Olsen, who is White, was convicted of one count of aggravated assault, two counts of violating his oath of office and one count of making a false statement. Jurors acquitted him on two counts of felony murder.
DeKalb County Superior Court Judge LaTisha Dear Jackson sentenced Olsen to a total of 20 years, with 12 years to serve in prison, followed by eight years of probation.
“I see you,” the judge told Hill’s family, saying she watched them throughout the trial and admired their strength. She told Olsen she also watched him and, while many may have thought he was stoic throughout, she saw him shedding tears and replaying the shooting in his head.
Prosecutors asked for 25 years in prison followed by five years on probation, while defense attorneys asked for five years in prison.
While the sentence was lower than prosecutors wanted, DeKalb County District Attorney Sherry Boston said she’s grateful Olsen will spend time behind bars and will be held accountable for his actions.
“A badge, a uniform, a gun are not a license to shoot and kill with impunity,” she said.
In an email after the hearing, defense attorney Amanda Clark Palmer said “we cannot say it is an unfair sentence, and we appreciate (the judge’s) thoughtfulness.”
Clark Palmer added that Olsen is remorseful about Hill’s death.
“As Ms.

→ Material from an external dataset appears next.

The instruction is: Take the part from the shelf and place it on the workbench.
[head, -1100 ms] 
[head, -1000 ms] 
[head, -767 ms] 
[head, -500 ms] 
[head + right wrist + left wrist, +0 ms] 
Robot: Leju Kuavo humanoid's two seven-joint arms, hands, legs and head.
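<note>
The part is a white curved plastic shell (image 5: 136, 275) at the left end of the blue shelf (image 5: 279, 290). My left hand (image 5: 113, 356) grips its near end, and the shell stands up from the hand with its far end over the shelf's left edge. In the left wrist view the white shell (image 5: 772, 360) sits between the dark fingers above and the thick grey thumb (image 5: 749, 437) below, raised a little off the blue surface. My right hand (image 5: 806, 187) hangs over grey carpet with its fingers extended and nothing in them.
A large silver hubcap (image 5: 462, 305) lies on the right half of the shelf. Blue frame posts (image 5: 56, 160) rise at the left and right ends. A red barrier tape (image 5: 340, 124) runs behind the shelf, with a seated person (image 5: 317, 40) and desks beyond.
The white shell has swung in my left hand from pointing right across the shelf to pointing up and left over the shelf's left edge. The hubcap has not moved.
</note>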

Olsen said today, she and Chip think about the Hills every day and Chip will think about Anthony Hill every day for the rest of his life,” she wrote, referring to a statement Olsen’s wife read in court.

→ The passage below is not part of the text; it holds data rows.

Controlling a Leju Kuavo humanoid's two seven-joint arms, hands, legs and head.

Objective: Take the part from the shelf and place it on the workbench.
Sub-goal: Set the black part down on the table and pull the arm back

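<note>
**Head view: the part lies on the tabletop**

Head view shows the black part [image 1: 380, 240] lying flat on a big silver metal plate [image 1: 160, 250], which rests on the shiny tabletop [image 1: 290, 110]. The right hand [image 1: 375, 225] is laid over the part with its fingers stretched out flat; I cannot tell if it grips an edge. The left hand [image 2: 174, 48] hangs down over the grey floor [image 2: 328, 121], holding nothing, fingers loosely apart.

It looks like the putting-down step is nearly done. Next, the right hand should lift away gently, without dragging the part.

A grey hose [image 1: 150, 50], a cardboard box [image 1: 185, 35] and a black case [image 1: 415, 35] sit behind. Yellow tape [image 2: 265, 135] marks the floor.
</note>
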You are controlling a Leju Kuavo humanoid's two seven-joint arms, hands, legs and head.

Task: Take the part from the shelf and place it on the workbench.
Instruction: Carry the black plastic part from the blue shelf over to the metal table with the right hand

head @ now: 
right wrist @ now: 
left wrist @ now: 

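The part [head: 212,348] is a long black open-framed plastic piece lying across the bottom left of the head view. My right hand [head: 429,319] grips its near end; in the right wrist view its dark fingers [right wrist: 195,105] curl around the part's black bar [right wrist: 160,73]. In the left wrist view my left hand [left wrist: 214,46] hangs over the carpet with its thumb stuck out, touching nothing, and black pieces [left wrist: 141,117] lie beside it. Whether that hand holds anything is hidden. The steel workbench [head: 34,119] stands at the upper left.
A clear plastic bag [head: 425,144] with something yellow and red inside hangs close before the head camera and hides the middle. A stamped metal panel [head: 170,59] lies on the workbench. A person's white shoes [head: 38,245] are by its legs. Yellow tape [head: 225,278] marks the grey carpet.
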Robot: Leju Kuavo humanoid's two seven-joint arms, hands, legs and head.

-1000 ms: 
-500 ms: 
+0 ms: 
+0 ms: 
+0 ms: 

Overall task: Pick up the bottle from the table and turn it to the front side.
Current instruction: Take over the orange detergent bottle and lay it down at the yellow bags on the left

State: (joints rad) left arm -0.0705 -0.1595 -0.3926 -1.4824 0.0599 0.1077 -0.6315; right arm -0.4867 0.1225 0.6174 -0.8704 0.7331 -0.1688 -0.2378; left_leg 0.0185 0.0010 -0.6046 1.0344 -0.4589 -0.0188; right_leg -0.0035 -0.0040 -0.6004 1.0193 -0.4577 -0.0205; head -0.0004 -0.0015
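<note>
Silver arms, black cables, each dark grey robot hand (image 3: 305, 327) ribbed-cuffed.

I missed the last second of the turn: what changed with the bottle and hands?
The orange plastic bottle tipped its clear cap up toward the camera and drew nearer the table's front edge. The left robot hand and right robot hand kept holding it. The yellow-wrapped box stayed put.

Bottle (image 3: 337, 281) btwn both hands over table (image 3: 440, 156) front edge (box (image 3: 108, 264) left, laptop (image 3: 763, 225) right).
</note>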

Olsen himself did not address the court and was led from the courtroom by sheriff’s deputies after the sentencing.
Hill’s mother, Carolyn Giummo, told the judge she knows Olsen didn’t wake up that day intending to kill her son, but he’s the reason she had to bury her youngest child.
“Because he chose to use deadly force, that is the reason we’re here,” she said. “This is what this is all about, the consequences of that decision.”
After the sentencing, Giummo said she didn’t get the sentence she’d hoped for but that some prison time is better than none. She added that she would have liked to hear from Olsen: “I was hoping he was going to get on the stand to defend what he did, and he didn’t.”
Along with Giummo, Hill’s sister Tamara Giummo and father Anthony Hill Sr., addressed the judge, talking about his peaceful nature, love for children and music, and the pain left by his death. They urged her to impose the maximum sentence, which would have been 30 years in prison after two of the counts were merged.
Two friends and a former DeKalb police colleague attested to Olsen’s good character, calling him loyal, kind and hardworking. His wife read a statement, her voice cracking with emotion.
“I believe that most people in this world do try to do what they feel is the right thing, some are just better at it than others,” Kathy Olsen said. “My husband, I truly believe, is one of these people.”
While police officers frequently aren’t charged or convicted after shooting Black men, Olsen’s trial actually overlapped with the trials of two other White police officers who shot unarmed Black men.
A jury in Dallas found former officer Amber Guyger guilty of murder in the shooting of Botham Jean. Guyger testified that she mistook Jean’s apartment for her own and thought he was a burglar. She was convicted Oct. 1 and was sentenced to 10 years in prison.
A few days later, a Georgia jury found a white former police officer who fatally shot a fleeing, unarmed Black man not guilty of voluntary or involuntary manslaughter. Jurors did find Zechariah Presley guilty of violating his oath of office in the 2018 shooting of Tony Green. Presley was sentenced to a year in prison.
In the Olsen case , the apartment complex manager where Hill lived testified that she saw him wearing only shorts and behaving strangely on March 9, 2015. After returning to his apartment briefly, Hill reemerged without clothes. The property manager called 911 three times.
Dispatch told Olsen there was a naked man who was “possibly demented.” Hill was squatting in a roadway when Olsen arrived but jumped up and ran toward the patrol car, witnesses said.
Olsen exited his car and yelled, “Stop! Stop!” Hill didn’t stop and Olsen shot him twice, witnesses said.
Prosecutors told jurors Olsen unreasonably and unnecessarily used deadly force to deal with the unarmed, naked man who was suffering a mental health crisis. Defense attorneys argued Olsen had limited information, was scared to death, had only seconds to make a tough decision and acted in self-defense.